ACTIVITY:
A verbatim copy of the whole listing is what is needed.

··· DATA EXTRACT ···

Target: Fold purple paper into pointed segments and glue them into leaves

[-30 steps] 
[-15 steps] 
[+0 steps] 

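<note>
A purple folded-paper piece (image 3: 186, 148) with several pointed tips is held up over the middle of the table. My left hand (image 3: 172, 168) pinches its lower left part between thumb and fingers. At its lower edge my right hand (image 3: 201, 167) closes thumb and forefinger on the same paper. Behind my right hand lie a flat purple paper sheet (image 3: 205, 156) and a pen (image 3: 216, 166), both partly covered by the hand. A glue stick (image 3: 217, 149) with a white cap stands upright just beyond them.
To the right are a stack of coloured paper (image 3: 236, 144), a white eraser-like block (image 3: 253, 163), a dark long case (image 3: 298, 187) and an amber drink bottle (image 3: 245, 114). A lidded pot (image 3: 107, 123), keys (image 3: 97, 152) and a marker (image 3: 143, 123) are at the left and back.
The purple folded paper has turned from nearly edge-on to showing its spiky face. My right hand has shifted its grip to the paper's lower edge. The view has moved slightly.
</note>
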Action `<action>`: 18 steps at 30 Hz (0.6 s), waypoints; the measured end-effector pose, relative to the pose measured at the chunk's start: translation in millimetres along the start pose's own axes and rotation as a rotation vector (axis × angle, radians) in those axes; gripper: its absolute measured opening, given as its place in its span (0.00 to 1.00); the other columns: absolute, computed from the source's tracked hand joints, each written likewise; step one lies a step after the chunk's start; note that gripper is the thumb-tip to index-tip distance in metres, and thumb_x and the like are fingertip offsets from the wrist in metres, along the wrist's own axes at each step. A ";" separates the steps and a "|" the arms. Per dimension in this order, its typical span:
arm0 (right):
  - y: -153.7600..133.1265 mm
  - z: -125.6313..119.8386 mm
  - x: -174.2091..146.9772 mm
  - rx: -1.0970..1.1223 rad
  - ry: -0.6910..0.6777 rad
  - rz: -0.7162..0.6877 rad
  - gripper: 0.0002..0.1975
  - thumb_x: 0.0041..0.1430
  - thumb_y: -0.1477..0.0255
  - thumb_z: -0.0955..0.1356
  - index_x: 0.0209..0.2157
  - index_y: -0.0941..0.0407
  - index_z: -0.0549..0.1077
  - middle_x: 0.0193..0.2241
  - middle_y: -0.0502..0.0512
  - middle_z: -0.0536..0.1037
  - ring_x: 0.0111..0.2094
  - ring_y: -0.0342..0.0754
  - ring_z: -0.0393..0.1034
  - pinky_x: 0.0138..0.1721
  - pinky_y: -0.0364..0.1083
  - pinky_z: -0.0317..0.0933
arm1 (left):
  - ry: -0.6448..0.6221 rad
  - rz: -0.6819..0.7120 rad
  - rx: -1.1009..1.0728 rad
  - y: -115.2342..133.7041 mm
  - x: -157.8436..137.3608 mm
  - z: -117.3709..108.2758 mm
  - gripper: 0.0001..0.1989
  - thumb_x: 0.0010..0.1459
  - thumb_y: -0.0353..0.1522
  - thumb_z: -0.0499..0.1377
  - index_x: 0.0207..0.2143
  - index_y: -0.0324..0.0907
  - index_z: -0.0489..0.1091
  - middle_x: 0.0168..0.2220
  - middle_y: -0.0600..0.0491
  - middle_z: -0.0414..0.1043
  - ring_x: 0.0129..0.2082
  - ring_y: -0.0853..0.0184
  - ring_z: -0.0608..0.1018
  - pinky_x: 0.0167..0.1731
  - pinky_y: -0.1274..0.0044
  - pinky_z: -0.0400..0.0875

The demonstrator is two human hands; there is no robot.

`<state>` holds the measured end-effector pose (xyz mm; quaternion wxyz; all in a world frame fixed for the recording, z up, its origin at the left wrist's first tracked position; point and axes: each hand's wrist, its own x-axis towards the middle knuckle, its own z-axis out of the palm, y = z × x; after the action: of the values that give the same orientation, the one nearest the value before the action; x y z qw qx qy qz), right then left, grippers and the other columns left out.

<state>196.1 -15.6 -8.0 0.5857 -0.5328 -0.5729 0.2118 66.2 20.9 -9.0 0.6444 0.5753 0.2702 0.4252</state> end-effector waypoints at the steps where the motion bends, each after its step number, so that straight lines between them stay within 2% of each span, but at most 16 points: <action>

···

RESULT BELOW:
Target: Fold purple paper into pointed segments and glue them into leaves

[-30 steps] 
[-15 steps] 
[+0 steps] 

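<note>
A purple folded-paper piece (image 3: 186, 148) with several pointed tips is held up over the middle of the table. My left hand (image 3: 172, 168) pinches its lower left part between thumb and fingers. At its lower edge my right hand (image 3: 201, 167) closes thumb and forefinger on the same paper. Behind my right hand lie a flat purple paper sheet (image 3: 205, 156) and a pen (image 3: 216, 166), both partly covered by the hand. A glue stick (image 3: 217, 149) with a white cap stands upright just beyond them.
To the right are a stack of coloured paper (image 3: 236, 144), a white eraser-like block (image 3: 253, 163), a dark long case (image 3: 298, 187) and an amber drink bottle (image 3: 245, 114). A lidded pot (image 3: 107, 123), keys (image 3: 97, 152) and a marker (image 3: 143, 123) are at the left and back.
The purple folded paper has turned from nearly edge-on to showing its spiky face. My right hand has shifted its grip to the paper's lower edge. The view has moved slightly.
</note>
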Action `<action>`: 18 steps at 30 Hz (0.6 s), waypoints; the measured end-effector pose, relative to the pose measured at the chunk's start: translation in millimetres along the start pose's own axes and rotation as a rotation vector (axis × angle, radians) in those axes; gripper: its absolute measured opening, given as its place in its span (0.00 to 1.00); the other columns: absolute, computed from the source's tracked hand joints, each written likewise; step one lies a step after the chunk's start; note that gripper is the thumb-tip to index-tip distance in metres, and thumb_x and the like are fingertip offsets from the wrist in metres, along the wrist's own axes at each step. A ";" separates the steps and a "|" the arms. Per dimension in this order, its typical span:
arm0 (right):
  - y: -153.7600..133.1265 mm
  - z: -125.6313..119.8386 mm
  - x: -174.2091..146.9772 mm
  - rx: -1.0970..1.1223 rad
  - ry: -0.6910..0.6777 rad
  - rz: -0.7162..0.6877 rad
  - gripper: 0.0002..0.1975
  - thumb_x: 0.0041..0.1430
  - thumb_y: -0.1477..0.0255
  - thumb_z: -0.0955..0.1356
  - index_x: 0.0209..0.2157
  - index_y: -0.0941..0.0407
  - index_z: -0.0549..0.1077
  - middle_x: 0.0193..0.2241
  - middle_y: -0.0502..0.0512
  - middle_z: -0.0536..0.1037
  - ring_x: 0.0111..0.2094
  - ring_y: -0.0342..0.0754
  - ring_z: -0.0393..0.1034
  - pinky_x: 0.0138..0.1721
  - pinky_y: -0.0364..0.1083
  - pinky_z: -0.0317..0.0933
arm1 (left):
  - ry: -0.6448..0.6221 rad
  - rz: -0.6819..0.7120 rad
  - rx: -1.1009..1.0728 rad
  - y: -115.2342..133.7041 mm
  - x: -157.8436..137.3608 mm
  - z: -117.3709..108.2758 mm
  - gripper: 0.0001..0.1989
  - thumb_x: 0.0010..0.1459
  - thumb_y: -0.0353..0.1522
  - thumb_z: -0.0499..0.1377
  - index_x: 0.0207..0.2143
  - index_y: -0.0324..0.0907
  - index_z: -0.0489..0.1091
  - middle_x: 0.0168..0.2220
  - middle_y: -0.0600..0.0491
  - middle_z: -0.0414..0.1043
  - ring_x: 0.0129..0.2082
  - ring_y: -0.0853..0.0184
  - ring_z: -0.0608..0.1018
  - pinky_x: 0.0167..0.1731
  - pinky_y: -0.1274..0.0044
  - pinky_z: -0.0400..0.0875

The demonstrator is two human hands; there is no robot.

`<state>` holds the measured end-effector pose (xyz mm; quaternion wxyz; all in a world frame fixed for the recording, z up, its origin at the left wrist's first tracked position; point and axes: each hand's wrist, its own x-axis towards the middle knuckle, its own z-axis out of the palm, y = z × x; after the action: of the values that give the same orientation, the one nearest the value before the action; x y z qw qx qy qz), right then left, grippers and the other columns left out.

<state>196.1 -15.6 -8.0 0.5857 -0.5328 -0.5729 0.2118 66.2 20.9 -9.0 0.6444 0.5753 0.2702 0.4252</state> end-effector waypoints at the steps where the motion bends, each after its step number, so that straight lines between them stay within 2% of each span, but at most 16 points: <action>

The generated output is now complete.